Hersh’s lecture, titled “This Day in History: Reflections on U.S. Foreign Policy and Human Rights Practices,” marked the end of a two-year Human Rights Lecture Series and quickly turned into a grim spiel on the shadowy nature of U.S. foreign policy.
The funding for the lectures, donated by an anonymous family, was designated to bring a series of human rights activists to the College. Inspired by the funds, Dr. Tristan Borer, Professor of Government and International Relations, galvanized a group of students to take advantage of the opportunity to bring the discussion of human rights back to campus. The group began with the re-introduction of an official Amnesty International chapter.
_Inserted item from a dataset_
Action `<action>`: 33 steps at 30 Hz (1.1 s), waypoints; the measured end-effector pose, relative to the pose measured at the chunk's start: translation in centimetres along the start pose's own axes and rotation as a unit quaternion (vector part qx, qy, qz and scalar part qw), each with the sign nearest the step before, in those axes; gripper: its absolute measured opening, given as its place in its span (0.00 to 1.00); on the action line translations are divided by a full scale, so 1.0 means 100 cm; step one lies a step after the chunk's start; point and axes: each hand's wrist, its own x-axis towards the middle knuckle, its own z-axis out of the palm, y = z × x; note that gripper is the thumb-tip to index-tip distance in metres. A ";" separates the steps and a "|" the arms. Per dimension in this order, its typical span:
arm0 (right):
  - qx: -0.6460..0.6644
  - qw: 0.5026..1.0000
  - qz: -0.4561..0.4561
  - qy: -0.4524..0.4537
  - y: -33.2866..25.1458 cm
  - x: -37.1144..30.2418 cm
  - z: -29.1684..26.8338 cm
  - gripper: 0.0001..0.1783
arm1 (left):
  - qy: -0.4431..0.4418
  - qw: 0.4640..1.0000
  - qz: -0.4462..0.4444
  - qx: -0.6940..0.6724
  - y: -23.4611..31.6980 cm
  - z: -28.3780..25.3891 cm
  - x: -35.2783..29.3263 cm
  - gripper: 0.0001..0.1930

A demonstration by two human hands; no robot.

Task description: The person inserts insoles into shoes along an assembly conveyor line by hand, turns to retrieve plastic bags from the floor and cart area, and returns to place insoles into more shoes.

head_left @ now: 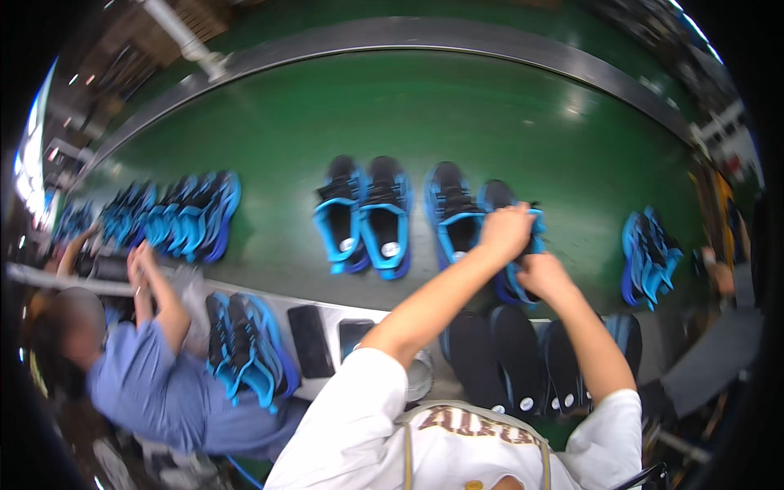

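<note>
A black and blue sneaker [496, 194] stands on the green work surface [351, 98], toe away from me. My left hand [506, 231] is closed at its upper opening, around the tongue and collar. Lower down, my right hand [545, 278] has its fingers bent against the heel side of the same shoe. The two hands hide most of the shoe's opening. Just left of it stands a matching sneaker [446, 184], a pale round label visible inside. Farther left another pair, a sneaker [337, 214] and its mate [385, 214], stands side by side.
Black insoles [516, 351] with round white labels lie near my body. Beside them are a dark phone [309, 341] and a clear cup [420, 376]. More sneakers [192, 216] line the left; a pair [647, 255] stands right. A person in blue [155, 384] sits left; a grey sleeve [710, 351] shows right.
</note>
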 end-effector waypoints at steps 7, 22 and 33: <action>-0.113 0.986 -0.072 0.102 0.019 0.026 0.031 0.07 | -0.028 0.998 0.005 -0.056 -0.018 0.011 0.016 0.14; -0.229 0.953 -0.162 -0.112 0.081 0.083 0.069 0.16 | -0.054 0.994 0.006 -0.099 -0.016 0.006 0.014 0.14; -0.360 0.887 -0.207 -0.205 0.009 0.055 0.012 0.16 | 0.023 0.988 -0.011 -0.152 -0.030 0.010 0.011 0.17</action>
In years past, Conn used to have an Amnesty group, but according to Borer, it morphed into STAND, a student-led initiative focused on ending atrocities in Darfur. What Conn lacked was a student organization dedicated to human rights issues in general. “The unintended effect of this gift was the reinstatement of an Amnesty club,” said Borer, adding that the club is “a highly recognizable, multi-issue human rights organization.”
Amnesty scheduled Hersh’s talk around the tenth anniversary of the Abu Ghraib scandal, which he broke in May 2004. Co-president of the club Molly Bangs ’14 explained how the talk was supposed to capstone the events that Amnesty held on campus throughout the year: “Amnesty International focused a lot of our events on raising awareness specifically on Abu Ghraib, torture and the military.”
Students, as well as Professor Borer, were excited to hear Hersh’s thoughts. “He’s one of the best investigative reporters in recent U.S. history,” Borer said. “He’s built his career around exposing U.S. government errors.”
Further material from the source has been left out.